Ten system pozwoli na podgrzanie sieci do temperatury, która uchroni ją przed osadzaniem się szadzi i lodu. To spowoduje wyeliminowanie zakłóceń w ruchu, a zatem zapewnienie ciągłości pracy transportu kolejowego. Bardzo intensywnie angażujemy się w projekty innowacyjne, wdrażanie nowych rozwiązań, takich, które poprawią jakość oraz pewność zasilania, w tym zasilania kolejowej sieci trakcyjnej. System zapobiegania zamarzaniu sieci trakcyjnej jest jednym z ciekawszych projektów, który w tej chwili wdrażamy wspólnie z PKP PLK – mówi Wojciech Orzech.

Prezes spółki ocenia, że po dwóch latach od prywatyzacji i dzięki przeprowadzonej restrukturyzacji znacznie podniosła się jakość świadczonych usług, czego najlepszym dowodem jest znacząco niższa liczba reklamacji i awarii.

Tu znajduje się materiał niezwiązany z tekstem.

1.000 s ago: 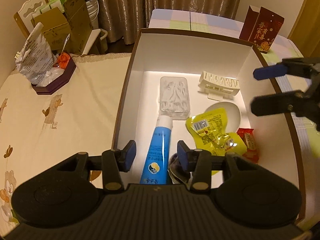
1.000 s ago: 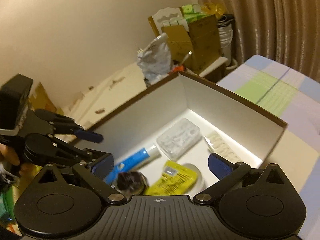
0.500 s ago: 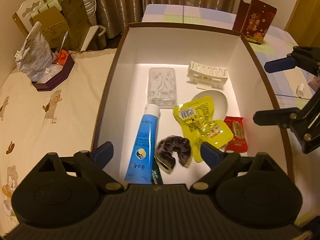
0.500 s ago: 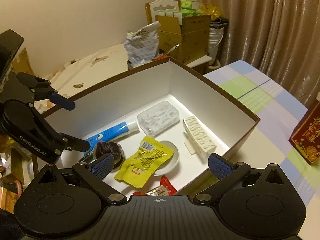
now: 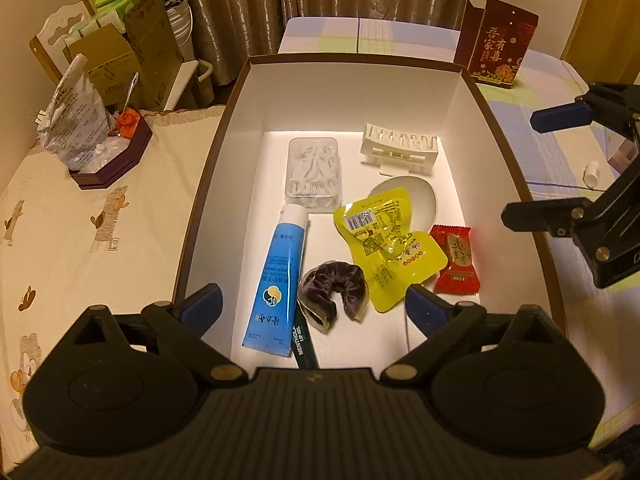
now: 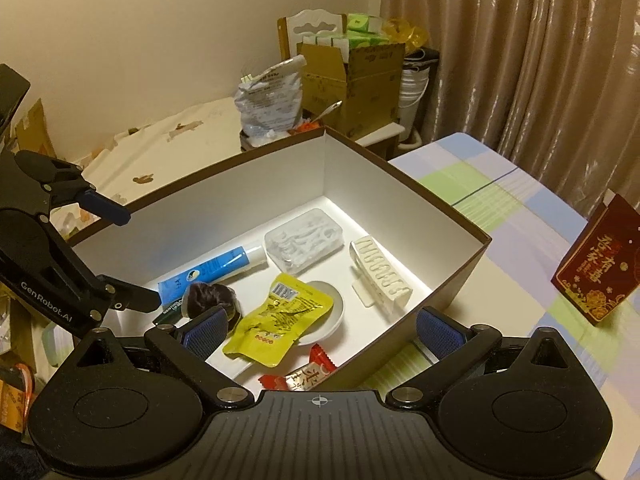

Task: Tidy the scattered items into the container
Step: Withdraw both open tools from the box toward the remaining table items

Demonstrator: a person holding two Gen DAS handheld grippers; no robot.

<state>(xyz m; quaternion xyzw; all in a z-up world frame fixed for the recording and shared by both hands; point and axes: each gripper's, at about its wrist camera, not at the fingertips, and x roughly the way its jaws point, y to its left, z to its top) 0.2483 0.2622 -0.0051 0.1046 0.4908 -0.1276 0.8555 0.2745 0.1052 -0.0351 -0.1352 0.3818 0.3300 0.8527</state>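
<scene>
**A:** What fills the left wrist view?

**B:** The big open cardboard box with brown outside and white inside, sitting mid-frame on a cream cloth printed with small brown animals. A pastel checked cloth runs along its right side.

**A:** And inside it?

**B:** Largest first: a blue-and-white squeeze tube lying lengthwise left of centre, over a dark green stick that pokes out at its lower end. Above it is a clear plastic lidded case, and at upper right a white ribbed plastic rack. A crinkled yellow foil snack pouch lies partly over a small white round dish. Then a dark purple velvet scrunchie just right of the tube, and a small red wrapped candy at the pouch's right edge.

**A:** The tools?

**B:** The left gripper hangs over the box's near end, at the bottom of the frame, its jaws opening and already wide, with nothing pinched (the tube and scrunchie lie on the floor below). The right gripper is spread wide and empty too, at the box's near corner in its own view.

**A:** Anything outside?

**B:** A red gift box with gold characters stands upper right, beyond the box.
</scene>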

Według danych przytaczanych przez PKP PLK w latach 2014–2016 w okresie styczeń–sierpień liczba awarii zw. z utrzymaniem sieci trakcyjnej wahała się w przedziale 210–230 i miała tendencję wzrostową. Natomiast w 2017 roku w analogicznym okresie zarządca sieci odnotował już tylko 93 awarie tego typu.

Radykalny, ponaddwukrotny spadek awarii jest wynikiem podjętych działań – przeglądów, sposobu podejścia do utrzymania sieci. To też kwestia wyposażenia naszych brygad w narzędzia, które wspierają zarządzanie. Ok. 4 tys. pracowników, którzy pracują na liniach w naszej firmie, jest wyposażonych w urządzenia elektroniczne pozwalające na codzienne planowanie pracy w oparciu o system IT. Dzięki temu jesteśmy w stanie np. bardzo szybko relokować pracowników w miejsca, gdzie występują awarie – mówi Wojciech Orzech.